- Opening Delimiter -

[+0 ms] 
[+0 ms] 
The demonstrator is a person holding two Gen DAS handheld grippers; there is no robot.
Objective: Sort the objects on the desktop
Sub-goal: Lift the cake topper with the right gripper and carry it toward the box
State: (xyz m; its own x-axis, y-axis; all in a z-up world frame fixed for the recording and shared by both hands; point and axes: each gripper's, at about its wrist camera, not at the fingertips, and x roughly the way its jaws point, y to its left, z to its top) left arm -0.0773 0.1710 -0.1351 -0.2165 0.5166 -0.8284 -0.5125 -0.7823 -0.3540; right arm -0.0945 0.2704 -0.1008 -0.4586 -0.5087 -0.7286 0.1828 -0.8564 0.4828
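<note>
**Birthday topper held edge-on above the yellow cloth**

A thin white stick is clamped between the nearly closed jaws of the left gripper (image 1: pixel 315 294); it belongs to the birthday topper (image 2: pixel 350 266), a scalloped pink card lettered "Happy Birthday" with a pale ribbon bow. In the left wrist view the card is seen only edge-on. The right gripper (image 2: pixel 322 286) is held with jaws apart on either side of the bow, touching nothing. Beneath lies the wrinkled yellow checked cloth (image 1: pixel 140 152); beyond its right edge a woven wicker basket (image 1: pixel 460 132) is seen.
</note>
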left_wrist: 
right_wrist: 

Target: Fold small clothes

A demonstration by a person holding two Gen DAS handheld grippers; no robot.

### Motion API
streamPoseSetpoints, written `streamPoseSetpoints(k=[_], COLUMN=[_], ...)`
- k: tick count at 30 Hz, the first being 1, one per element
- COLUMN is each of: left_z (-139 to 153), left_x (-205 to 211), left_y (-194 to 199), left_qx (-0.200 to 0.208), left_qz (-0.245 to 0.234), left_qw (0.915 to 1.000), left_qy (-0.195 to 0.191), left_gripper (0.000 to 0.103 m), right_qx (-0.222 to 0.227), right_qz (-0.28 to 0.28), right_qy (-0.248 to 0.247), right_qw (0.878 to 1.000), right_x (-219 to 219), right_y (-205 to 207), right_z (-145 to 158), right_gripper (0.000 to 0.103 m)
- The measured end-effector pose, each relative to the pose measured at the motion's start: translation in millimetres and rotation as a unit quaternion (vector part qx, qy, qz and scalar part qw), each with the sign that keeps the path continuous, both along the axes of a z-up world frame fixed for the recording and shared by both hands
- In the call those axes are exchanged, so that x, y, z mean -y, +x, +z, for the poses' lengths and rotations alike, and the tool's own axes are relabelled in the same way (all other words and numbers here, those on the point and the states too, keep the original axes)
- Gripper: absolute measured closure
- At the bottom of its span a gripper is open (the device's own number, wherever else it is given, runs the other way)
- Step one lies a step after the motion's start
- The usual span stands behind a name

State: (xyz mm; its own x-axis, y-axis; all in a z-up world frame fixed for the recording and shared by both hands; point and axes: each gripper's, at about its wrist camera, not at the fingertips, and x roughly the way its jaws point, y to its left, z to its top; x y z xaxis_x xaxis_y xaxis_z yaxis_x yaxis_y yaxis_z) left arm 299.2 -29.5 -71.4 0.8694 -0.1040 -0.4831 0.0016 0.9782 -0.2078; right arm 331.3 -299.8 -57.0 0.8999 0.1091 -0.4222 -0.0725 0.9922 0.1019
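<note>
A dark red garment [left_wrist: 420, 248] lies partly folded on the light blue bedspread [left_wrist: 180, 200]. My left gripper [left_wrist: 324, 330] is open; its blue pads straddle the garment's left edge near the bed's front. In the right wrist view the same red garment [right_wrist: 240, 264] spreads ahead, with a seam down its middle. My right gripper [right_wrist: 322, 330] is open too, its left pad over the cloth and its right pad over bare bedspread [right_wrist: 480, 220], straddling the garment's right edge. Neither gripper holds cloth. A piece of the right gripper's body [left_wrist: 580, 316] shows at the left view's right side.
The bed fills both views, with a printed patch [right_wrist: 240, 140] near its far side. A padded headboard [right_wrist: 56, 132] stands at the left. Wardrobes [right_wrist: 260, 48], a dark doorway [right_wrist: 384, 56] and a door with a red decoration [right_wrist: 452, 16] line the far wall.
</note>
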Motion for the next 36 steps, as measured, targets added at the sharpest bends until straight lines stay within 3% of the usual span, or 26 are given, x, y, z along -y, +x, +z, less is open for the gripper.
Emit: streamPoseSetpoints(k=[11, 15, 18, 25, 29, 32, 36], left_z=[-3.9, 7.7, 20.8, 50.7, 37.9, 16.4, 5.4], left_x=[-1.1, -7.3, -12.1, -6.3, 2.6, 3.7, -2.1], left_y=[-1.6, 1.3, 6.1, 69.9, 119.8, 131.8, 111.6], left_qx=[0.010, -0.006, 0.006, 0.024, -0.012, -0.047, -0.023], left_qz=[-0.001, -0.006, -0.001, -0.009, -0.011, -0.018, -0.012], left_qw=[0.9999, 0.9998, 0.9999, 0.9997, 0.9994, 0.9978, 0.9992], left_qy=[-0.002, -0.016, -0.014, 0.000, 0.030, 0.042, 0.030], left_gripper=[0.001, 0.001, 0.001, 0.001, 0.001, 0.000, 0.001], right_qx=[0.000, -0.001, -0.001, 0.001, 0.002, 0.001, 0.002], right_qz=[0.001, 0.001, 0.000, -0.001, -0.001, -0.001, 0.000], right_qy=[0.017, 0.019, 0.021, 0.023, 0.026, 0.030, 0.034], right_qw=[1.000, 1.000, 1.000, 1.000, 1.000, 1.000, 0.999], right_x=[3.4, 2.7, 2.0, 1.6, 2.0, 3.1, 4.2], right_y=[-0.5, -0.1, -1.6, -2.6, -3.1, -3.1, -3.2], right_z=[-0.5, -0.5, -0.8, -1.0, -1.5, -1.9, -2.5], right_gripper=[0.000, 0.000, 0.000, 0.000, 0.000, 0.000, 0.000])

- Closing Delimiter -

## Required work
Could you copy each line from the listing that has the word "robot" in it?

## Reply
The demonstrator is a person holding two Gen DAS handheld grippers; there is no robot.
A demonstration by a person holding two Gen DAS handheld grippers; no robot.

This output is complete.